How can I group RAM variables to prevent padding with Gnu compiler toolchain?

Question

We have a substantial embedded project using the ARM Cortex M33 processor, written in about 30,000 lines of 'C'. We use the Gnu compiler/linker toolchain. There is a mix of custom software, some open source libraries (e.g. - FatFS), and vendor-specific libraries (e.g. - Bluetooth stack). We have about 500 named static variables and data structures that occupy RAM. Variables are a range of sizes from one byte up to hundreds of byte for a structure. For the most part, variables are one, two, or four bytes.

The linker is grouping all variables from a single file by size and adds alignment bytes when switching between groups of four byte and two byte variables, or two byte and one byte byte variables. The amount of RAM lost to this alignment has become a problem, as RAM is limited.

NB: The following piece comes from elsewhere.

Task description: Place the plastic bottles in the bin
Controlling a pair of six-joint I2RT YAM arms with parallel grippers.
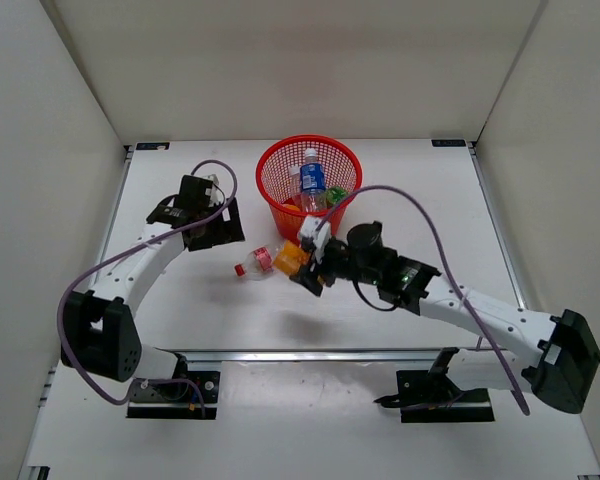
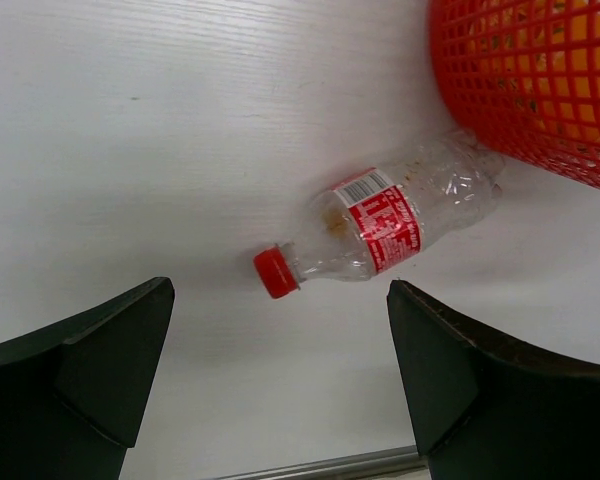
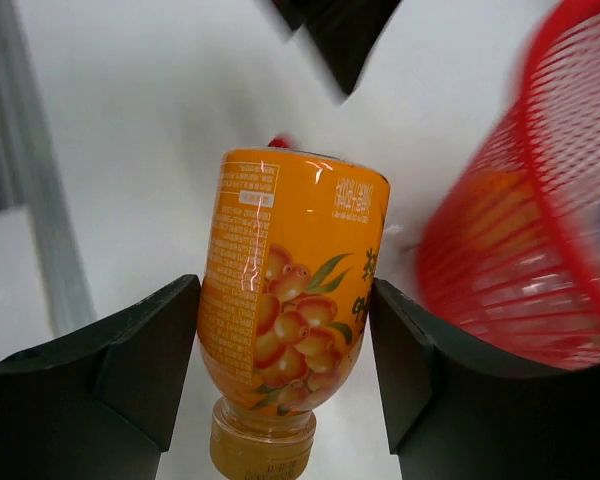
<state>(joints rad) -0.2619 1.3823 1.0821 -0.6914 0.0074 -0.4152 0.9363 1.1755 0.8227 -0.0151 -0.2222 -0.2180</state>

I would like to somehow instruct the compiler and linker to put all variables of one byte into a single linker section, two bytes into another linker section, four bytes into a third linker section, and everything else into a fourth linker section. Alignment for each section can then be controlled and the alignment padding should disappear or be minimized. It would also work if I could tell the linker to sort variables by size when assigning memory addresses.

How can I do this, or something like this? The gnu compiler and linker manuals don't seem to indicate how to tell the compiler to do anything like this. The amount of RAM that has disappeared to fill in the cracks is now about 3% of our total available memory and we are running out. I am looking for creative suggestions and would like to hear about any partial solutions you may know of.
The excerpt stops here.